Но в этот морозный вечер ребята лежали, высунув босые пятки из-под тулупов, и мирно болтали.
– Вот откуда ходики знают, день на дворе или ночь? Кто стрелочки внутри их переводит? – спросил Ивашка брата, прислушиваясь к звуку часов.
– Механизма внутри них особая имеется, - зевая ответил Витька.
– Что ходики! Я вот слыхал экипаж изобрели, который без лошади ездит, – это да!
– Как без лошади? – удивился Ивашка.
– Темень ты необразованная! – постучал ему брат по лбу. – Внутри телеги тоже механизма стоит, и заставляет колеса ейные вертеться. А скоро и такая появится, с которой человек, как птица в небо взмоет, а то и выше. Нам учитель в школе сказывал.
От этих слов Ивашка испытал особый восторг. Ездить без лошадей, летать как птицы. Сколько всего интересного! Вот бы хоть одним глазком увидать.
Ему совсем не хотелось выглядеть перед братом темнотой необразованной, но и похвастать было нечем. Разве что старой дедовой блесной, обтянутой рыбьей кожей.
Он бережно достал её из подклада рубашки.
- Видал? – повертел он перед носом Витьки. – Дед на неё рыбину поймал – величиной со стол! А я по весне ещё больше поймаю!
– Где взял? – завистливо протянул Витька, рассматривая находку брата.
– Где взял – там нет! – бережно спрятал Ивашка своё «сокровище».
– А я вот завтра на ярмарку сбегу! – ткнул его кулаком в бок Витька, пытаясь отобрать блёсенку. – А там Петрушка, кони с бубенцами, орехи и сбитень медовый, – причмокнул он губами от удовольствия.
– А меня тятька так свезёт! – Иван ловко увернулся от брата и больно ущипнул его.
Витька заскулил от боли, и хотел было надавать братцу тумаков, как с лавки раздался строгий окрик отца:
– А ну ка, цыц! Разбаловались на ночь!
Мальчишки замолчали. Они знают – у Афанасия Васильевича разговор короткий.
Витька погрозил брату кулаком, и зевнув, зарылся в теплый овчинный тулуп.
А Ивашка вновь достал из по подклада блесёнку и принялся разглядывать её в лунном свете, пока не уснул. Ему снилась рыба, которая смотрела на него из лунки большим круглым глазом.
Вдруг сквозь сон до него донёсся скрип шагов под окнами. Ивашка открыл глаза, и ещё долго лежал в темноте, прислушиваясь к пугающим звукам.

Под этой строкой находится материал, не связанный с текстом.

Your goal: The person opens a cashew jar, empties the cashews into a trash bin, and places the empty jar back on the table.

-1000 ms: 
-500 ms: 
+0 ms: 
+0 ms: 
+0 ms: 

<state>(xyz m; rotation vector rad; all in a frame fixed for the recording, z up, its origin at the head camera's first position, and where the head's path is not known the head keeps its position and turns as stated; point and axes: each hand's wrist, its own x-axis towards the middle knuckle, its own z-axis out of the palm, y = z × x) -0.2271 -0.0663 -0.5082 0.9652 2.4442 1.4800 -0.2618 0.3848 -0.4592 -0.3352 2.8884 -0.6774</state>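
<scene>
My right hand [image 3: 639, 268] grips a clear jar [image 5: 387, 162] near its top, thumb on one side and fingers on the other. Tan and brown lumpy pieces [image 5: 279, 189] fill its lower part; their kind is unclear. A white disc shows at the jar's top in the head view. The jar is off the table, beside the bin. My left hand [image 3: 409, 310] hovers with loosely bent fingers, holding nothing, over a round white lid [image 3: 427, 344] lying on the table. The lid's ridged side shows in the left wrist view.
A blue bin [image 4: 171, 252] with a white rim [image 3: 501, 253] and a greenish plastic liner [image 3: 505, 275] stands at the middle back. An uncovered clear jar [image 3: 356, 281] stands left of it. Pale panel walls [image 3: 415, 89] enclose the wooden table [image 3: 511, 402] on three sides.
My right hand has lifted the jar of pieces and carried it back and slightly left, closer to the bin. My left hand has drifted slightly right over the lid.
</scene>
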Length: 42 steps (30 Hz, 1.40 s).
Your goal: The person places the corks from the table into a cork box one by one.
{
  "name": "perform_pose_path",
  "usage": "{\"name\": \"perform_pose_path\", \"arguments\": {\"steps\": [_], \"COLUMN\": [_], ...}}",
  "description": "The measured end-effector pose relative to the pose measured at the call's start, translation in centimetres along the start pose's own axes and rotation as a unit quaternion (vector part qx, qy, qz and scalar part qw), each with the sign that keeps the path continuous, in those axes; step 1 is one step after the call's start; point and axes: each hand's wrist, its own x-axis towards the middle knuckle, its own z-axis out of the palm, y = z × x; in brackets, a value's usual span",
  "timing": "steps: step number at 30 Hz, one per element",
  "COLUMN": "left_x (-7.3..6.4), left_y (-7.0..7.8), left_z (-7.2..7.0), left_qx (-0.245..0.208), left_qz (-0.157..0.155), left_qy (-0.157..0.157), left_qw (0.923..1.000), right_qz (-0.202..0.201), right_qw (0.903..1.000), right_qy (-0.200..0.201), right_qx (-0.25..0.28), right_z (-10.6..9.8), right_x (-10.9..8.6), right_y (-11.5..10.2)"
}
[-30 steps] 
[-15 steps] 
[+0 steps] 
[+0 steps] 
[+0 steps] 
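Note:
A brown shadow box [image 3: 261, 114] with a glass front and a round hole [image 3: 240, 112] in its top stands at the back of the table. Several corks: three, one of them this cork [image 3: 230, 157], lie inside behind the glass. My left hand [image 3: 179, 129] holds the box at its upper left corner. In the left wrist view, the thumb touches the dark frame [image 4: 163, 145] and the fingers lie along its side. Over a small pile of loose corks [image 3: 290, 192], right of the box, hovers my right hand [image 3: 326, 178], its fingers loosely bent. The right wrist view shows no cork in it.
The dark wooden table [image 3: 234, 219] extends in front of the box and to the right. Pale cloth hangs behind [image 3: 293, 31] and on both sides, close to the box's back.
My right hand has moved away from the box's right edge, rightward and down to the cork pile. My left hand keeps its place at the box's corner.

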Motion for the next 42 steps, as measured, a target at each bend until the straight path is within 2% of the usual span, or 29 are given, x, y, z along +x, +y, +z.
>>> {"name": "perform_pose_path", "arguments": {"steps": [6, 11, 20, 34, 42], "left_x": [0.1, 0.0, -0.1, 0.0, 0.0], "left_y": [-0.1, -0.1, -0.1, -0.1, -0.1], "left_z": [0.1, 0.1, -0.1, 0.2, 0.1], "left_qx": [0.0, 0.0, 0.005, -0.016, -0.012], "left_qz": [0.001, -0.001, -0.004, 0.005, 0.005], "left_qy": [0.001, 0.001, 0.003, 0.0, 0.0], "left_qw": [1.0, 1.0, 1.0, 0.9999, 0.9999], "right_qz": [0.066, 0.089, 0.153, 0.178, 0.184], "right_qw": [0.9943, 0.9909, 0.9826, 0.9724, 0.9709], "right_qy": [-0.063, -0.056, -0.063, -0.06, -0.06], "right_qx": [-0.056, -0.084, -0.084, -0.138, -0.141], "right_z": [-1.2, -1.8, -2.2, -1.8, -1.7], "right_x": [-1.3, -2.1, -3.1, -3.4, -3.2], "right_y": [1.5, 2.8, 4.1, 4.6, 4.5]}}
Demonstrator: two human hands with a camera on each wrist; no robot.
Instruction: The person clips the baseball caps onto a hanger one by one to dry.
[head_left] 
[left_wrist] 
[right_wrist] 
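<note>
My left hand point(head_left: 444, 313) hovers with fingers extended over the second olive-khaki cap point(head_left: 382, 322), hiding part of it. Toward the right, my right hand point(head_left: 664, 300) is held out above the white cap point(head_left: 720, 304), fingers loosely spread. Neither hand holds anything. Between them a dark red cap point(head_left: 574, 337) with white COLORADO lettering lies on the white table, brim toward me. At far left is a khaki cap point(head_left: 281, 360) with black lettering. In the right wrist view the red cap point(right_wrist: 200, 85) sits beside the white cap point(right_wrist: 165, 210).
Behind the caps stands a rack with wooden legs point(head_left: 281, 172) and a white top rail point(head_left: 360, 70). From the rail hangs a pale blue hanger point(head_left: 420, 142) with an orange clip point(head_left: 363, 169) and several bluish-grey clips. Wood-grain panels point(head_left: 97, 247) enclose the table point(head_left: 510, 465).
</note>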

– Бабушка! – наконец позвал он Акулину.
– Спи ты, окаянный! – пробормотала та, перевернувшись на другой бок.
Иван перелез через брата и соскользнул на пол. Сунув ноги в дедовы валенки, схватил тяжёлый ухват и выскочил во двор.
То ли от морозного воздуха, то ли от таинства ночи у него перехватило дыханье.
Звёзды, рассыпавшиеся по небосклону, мерцали в тишине. Снег серебрился в лунном свете, а заиндевелые деревья стояли словно хрустальные.
За баней мелькнула белая рубаха его матушки. Она накладывала снег в кадушку да приговаривала:
– Месяц ты, месяц, золотые твои рожки! Взгляни в окошко, подуй на опару .
Мальчик облегчённо вздохнул и вернулся в избу. Он знал, что чуть позже мать поставит на снежной воде опару и напечёт с утра целую гору блинов.
Ведь завтра разгуляй – четвёртый день масленицы. Завтра тятька обещал на гуляние свозить. Иван мечтательно закрыл глаза.